Attentat contre Charlie Hebdo, dix ans après
Dix ans après les attentats de janvier 2015 en France, qui avaient notamment ciblé le journal satirique Charlie Hebdo et le magasin juif Hyper Cacher, la France rend hommage aux 17 victimes. La presse se demande si la société et la classe politique françaises seraient autant solidaires aujourd'hui qu'à l'époque, et dans quelle mesure la satire est encore tolérée.
Ce qui compromet vraiment la liberté des médias
Les voix les plus fortes au lendemain des attentats n'étaient pas celles de véritables défenseurs de la liberté de la presse, précise De Standaard :
«A l'époque, ce sont des politiques et des mouvements foncièrement liberticides qui avaient défendu le plus farouchement la liberté d'opinion. Aujourd'hui, ils exploitent à fond le sentiment de perte d'identité culturelle, source intarissable de leur politique. Un danger permanent qui nécessiterait, dans leur logique, un contrôle de la presse. Ils appellent 'ennemie du peuple' la presse qui n'abonde pas dans leur sens. ... C'est ce qui s'est produit en Russie, c'est ce qui se passe dans un nombre croissant de pays européens, c'est ce que Trump promet. ... Ils sont définitivement révolus les temps où la défense de la presse libre était une évidence.»
Des sociétés moins indulgentes envers les 'offenses'
La société française serait de moins en moins disposée à tolérer la satire quand elle est provocatrice, niaise ou de mauvais goût, croit savoir The Economist :
«Aujourd'hui, la solidarité des Français avec l'esprit rebelle résumé par la formule 'Je suis Charlie' semble fragilisée. Elle avait été solide en 2020, lorsque l'enseignant Samuel Paty avait été décapité par un terroriste - il avait illustré un cours sur la liberté d'expression en montrant des caricatures de Mahomet à ses élèves. Mais en 2023, selon un sondage, seuls 58 pour cent des Français revendiquaient 'Je suis Charlie' - alors qu'ils étaient encore 71 pour cent à le faire en 2016. Ceci pourrait refléter une tendance croissante des sociétés occidentales à l'intolérance face aux 'offenses'.»

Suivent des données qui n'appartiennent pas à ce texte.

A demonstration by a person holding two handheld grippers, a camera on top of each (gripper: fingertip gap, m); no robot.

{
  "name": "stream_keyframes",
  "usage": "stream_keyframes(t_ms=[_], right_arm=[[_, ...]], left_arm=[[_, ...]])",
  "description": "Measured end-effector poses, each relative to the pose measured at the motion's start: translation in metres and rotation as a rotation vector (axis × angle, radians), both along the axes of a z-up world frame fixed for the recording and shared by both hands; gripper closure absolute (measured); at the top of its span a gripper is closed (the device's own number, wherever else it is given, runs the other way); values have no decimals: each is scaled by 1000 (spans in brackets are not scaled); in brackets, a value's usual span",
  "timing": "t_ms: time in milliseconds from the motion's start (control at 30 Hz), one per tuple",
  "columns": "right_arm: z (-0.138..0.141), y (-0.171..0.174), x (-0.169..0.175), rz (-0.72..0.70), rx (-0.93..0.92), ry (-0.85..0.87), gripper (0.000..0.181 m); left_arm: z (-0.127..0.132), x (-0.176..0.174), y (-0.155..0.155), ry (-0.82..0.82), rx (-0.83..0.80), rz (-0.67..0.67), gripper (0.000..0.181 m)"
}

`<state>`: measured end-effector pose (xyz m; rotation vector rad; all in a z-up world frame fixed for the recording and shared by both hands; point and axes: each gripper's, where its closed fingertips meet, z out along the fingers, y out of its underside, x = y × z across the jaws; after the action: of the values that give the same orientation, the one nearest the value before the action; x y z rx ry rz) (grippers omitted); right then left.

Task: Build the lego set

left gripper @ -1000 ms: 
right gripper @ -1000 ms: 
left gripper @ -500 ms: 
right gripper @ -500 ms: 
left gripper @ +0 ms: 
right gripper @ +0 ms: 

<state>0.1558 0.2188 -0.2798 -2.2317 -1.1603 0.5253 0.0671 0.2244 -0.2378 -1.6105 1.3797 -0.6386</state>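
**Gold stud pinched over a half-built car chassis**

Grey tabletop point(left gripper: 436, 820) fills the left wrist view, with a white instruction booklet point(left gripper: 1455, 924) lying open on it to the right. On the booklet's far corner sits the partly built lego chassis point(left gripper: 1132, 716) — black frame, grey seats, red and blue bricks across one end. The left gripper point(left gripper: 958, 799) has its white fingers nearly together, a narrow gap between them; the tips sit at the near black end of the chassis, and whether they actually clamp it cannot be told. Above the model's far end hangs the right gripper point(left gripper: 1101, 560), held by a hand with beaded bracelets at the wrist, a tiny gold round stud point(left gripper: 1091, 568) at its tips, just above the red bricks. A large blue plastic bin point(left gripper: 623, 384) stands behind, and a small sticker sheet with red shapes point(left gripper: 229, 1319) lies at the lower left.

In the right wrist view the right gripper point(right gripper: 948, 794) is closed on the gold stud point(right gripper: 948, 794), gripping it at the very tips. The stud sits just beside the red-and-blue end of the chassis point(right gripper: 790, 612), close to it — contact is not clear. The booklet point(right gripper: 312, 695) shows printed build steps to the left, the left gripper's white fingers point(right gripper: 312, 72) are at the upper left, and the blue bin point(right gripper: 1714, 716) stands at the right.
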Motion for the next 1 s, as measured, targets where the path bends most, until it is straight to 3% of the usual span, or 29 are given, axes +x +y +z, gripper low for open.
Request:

La justice protège le droit à l'humour
La dérision est encadrée par une législation efficace, souligne l'écrivain Sébastien Bailly dans L'Humanité :
«Nous avons la chance d'avoir un droit à l'humour, une jurisprudence, une justice qui effectue son travail. Elle distinguera le bon mot de l'insulte, la caricature de la diffamation, la parodie du plagiat. Avec ses outils, la justice différencie le harceleur du plaisantin, l'antisémite de l'humoriste. Elle condamne le premier et protège le dernier. En droit, l'humour doit respecter deux conditions. D'abord, le bon ton : volontairement outrancier, sarcastique, il révèle un caractère fantaisiste, sans prétention au sérieux. Ensuite, la qualité d'humoriste doit être désignée et annoncée comme telle. L'humour est émis clairement par un rigolo qui use pour cela d'un ton adapté : c'est le contrat. S'il y a une ambiguïté, le contrat est rompu. Si l'on n'accepte pas ces règles, il y a danger pour la démocratie.»